The BIP trial yielded a nonsignificant 7.3% reduction in the rate of major cardiac events after a mean follow-up period of 6.2 years, possibly owing to an increasing unbalanced usage of nonstudy lipid-lowering drugs (LLDs) during the course of the trial.

METHODS:

The adjusted risk for the combined end point of cardiac death or nonfatal myocardial infarction during an extended mean 8.2-year follow-up period of the BIP trial was assessed in 3,090 patients allocated to the original bezafibrate (n = 1,548) and placebo (n = 1,542) groups of the trial.

RESULTS:

During the extended follow-up period, nonstudy LLDs were administered to a significantly greater proportion of placebo-allocated patients (57%) than bezafibrate-allocated patients (53%; p = 0.02).
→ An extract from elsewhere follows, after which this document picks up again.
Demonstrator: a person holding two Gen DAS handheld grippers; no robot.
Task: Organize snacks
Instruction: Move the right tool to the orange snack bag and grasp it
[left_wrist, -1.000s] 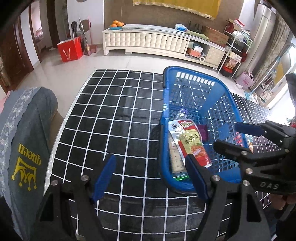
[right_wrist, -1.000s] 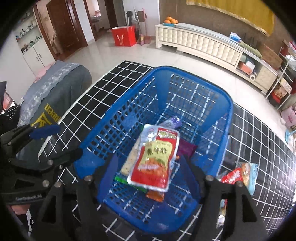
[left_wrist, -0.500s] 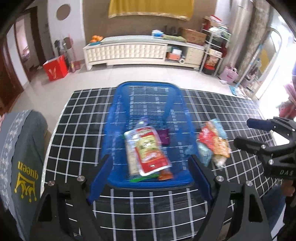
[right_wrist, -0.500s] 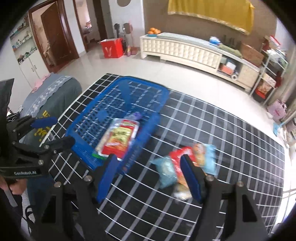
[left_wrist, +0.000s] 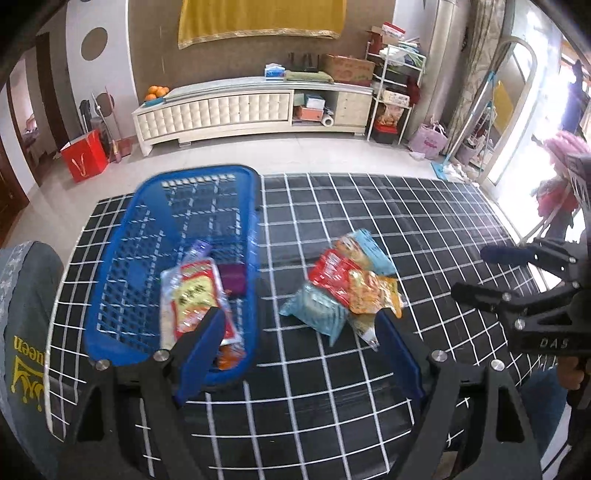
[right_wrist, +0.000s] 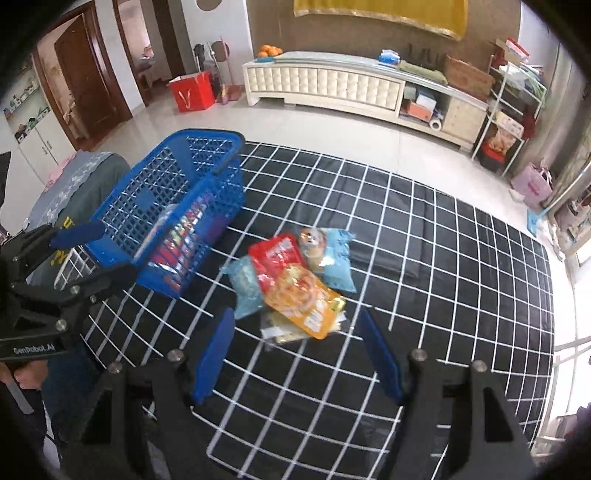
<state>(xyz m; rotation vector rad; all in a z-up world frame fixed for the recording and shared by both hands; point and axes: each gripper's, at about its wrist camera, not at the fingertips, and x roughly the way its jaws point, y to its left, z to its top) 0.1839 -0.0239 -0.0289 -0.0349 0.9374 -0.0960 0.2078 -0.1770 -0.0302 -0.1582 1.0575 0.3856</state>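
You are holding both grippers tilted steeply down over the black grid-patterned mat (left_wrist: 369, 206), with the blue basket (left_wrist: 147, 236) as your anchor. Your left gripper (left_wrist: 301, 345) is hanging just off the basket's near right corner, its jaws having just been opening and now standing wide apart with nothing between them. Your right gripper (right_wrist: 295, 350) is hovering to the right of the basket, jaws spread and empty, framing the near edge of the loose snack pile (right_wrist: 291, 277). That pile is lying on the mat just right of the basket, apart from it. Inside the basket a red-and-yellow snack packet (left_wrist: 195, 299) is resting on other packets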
Interaction-term analysis demonstrated that the benefit of bezafibrate therapy was pronounced (18% risk reduction; p = 0.03) without or before treatment with nonstudy LLDs initiated during follow-up and attenuated (hazard ratio 1.05; p = 0.85) after therapy with nonstudy LLDs initiated during the observation period. Consistent with these findings, treatment with bezafibrate was shown to be associated with a significant 17% risk reduction (p = 0.03) when study patients were censored from the analysis upon initiation of therapy with nonstudy LLDs.

CONCLUSIONS:

The data demonstrate that bezafibrate therapy in the BIP trial was associated with significant long-term cardiovascular protection that was attenuated by an unbalanced usage of nonstudy LLDs during the course of the trial.